Caroline Guimbal, d’abord cheffe opératrice par passion pour la technique et le lien humain, se tourne vers la réalisation pour filmer le réel et mettre en lumière des personnes à travers des documentaires intimes et engagés. Son dernier film, L’Éclipse de la lune rouge, né d’un projet avec sa mère atteinte d’un cancer, explore la réconciliation entre souffrance et beauté, mêlant approche politique et métaphysique. La caméra devient un outil de soin et de résistance, capturant des moments d’intimité, de poésie et de silence, où la nature et les paysages jouent un rôle central. Après la mort de sa mère, elle monte le film comme un hommage, un chemin vers la guérison et la reconnaissance de son histoire. Ce projet, à la fois personnel et universel, interroge la liberté, le patriarcat et la capacité à se réinventer face à l’adversité.

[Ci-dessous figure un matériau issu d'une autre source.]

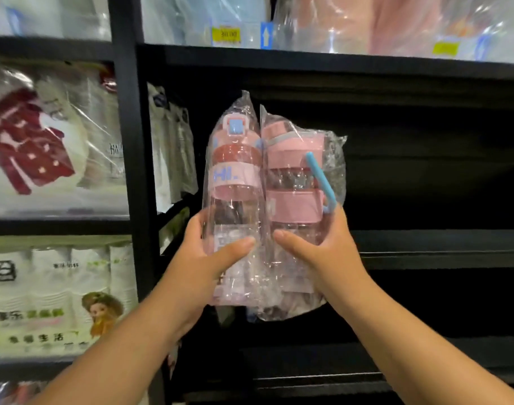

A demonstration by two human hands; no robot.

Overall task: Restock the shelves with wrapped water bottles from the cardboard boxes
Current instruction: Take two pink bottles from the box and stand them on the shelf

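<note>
The left hand (pixel 212 258) gripped the left wrapped bottle (pixel 235 176) and the right hand (pixel 317 247) the right wrapped bottle (pixel 293 200), both low on the body, upright and touching, before the black shelf (pixel 425 252) at its left end. Seemingly empty, they were probably light and stiff. The loose film looked slippery, so a firm grip on the body suited.

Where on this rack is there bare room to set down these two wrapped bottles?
The dark bay behind the bottles looks bare: its shelf board runs free rightward from your right hand. The board below also looks bare. Crowded: wrapped goods on the upper shelf, packs left of the post.
</note>
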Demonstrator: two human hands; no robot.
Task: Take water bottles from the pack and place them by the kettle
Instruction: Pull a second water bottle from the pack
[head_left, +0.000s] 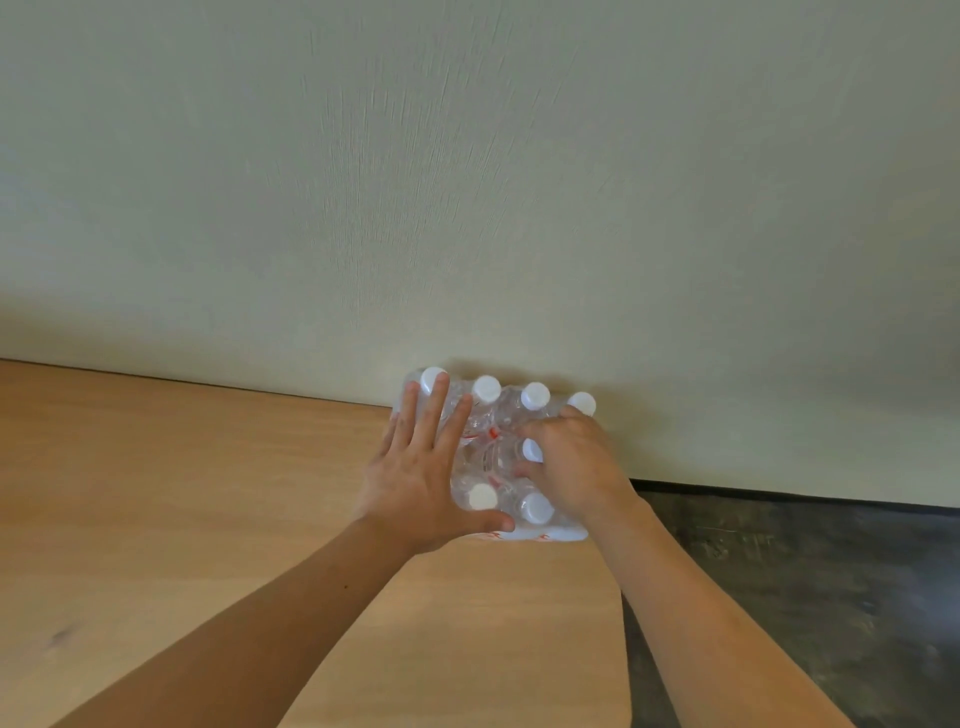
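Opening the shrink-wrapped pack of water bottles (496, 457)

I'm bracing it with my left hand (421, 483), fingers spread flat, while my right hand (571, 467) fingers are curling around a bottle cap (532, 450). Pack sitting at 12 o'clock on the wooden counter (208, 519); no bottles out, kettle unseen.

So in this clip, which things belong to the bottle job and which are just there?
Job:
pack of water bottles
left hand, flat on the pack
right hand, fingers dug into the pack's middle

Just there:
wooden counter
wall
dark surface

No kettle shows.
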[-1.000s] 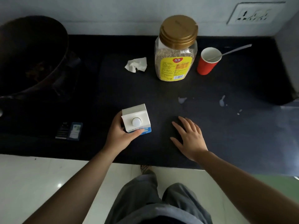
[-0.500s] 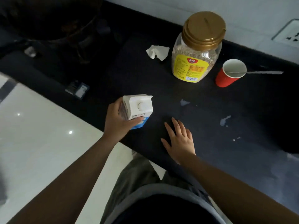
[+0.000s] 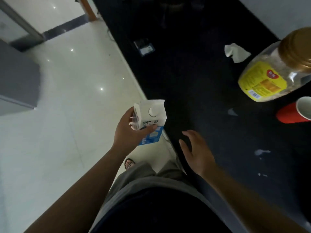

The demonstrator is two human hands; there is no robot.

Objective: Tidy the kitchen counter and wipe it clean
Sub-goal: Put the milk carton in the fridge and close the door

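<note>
My left hand grips a white and blue milk carton with a round cap, held off the black counter, over its front edge and the floor. My right hand hovers at the counter's front edge, fingers apart, holding nothing. A crumpled white tissue lies further back on the counter. A big clear jar with a gold lid and yellow label stands at the right. Beside it a red paper cup is cut by the frame edge. White spill spots dot the counter to the right of my right hand.
A small dark card or packet lies near the counter's front edge, at the back left. Glossy pale floor tiles fill the left side, with a grey cabinet at the far left. My legs and a sandalled foot are below.
The carton has been lifted from the counter and carried left, past the front edge. My view has swung left towards the floor. My right hand has lifted off the counter surface.
</note>
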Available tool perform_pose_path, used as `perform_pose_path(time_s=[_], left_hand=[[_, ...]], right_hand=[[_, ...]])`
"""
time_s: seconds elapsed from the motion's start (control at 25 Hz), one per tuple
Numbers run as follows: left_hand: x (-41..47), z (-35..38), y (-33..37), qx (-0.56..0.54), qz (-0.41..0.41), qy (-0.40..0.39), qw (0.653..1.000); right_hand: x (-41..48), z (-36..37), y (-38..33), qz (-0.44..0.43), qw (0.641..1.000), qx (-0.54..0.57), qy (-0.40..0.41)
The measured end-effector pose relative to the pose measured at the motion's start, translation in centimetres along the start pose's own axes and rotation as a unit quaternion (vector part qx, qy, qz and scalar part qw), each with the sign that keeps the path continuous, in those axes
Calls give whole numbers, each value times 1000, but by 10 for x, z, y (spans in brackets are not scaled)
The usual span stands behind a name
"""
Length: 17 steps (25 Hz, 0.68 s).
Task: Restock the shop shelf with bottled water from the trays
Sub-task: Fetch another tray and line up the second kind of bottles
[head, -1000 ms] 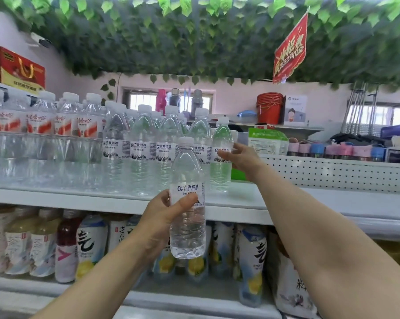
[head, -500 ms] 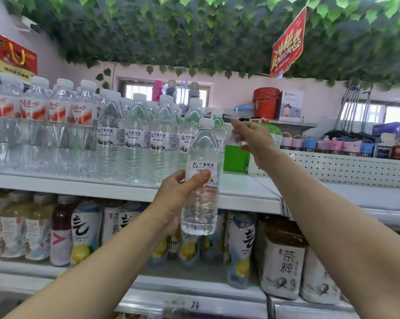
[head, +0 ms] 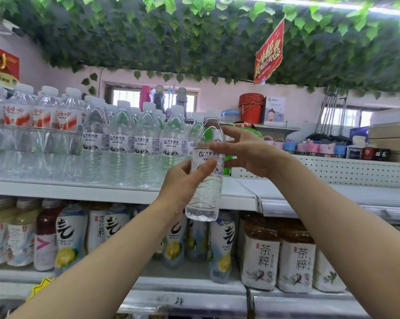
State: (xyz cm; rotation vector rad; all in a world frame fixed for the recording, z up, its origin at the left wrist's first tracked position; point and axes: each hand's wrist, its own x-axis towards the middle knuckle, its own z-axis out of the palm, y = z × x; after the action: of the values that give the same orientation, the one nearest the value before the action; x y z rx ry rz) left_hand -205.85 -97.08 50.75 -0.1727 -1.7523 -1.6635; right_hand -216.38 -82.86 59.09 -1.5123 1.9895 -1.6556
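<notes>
While rows of water bottles (head: 121, 146) stand on the upper shelf (head: 56, 188) at left, the left hand (head: 182, 185) grips one upright bottle (head: 204, 201) around its label, in front of the shelf edge. The right hand (head: 247, 155) spreads straight fingers at its shoulder, contact unclear.

I note the upper shelf (head: 238, 188) bare right of the water bottle row (head: 146, 146), open to my reach. The row blocks the left; a perforated panel (head: 332, 171) closes the back.
</notes>
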Motion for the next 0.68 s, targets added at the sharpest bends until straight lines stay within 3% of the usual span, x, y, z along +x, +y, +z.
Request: perform_pose_path(time_s=[0.08, 0.16, 0.24, 0.44, 0.68], left_hand=[[4, -11, 0, 103, 57, 55, 992], [8, -30, -8, 196, 99, 161, 962], [13, -48, -24, 250, 101, 220, 937], [30, -62, -67, 329, 88, 226, 912], [41, -59, -91, 343, 119, 258, 895]], right_hand=[[6, -3, -6, -8, 999, 1, 34], [15, -8, -11, -9, 997, 1, 72], [26, -12, -11, -4, 994, -10, 108], [52, 0, 6, 26, 990, -27, 136], [75, 14, 18, 37, 988, -42, 141]])
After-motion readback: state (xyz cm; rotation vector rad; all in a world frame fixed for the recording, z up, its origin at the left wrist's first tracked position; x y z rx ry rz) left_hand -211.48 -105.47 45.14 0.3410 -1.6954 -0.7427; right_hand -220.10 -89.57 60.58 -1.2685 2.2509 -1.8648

Caroline Guimbal à propos de l’ Éclipse de la lune rouge
Cinergie : Pouvez-vous nous raconter comment tout a commencé, le moment où vous avez décidé de prendre la caméra pour filmer votre mère ?
Caroline Guimbal : Les tout débuts remontent à une dizaine d’années. J’ai commencé à filmer ma mère alors qu’elle traversait une période où elle s’enfonçait dans la précarité et la solitude. Cette situation réveillait en moi une question qui me hantait depuis l’enfance : pourquoi, malgré sa force évidente, ma mère ne parvenait-elle pas à s’en sortir ? Pourquoi revenaient sans cesse dans sa vie la violence et la souffrance ?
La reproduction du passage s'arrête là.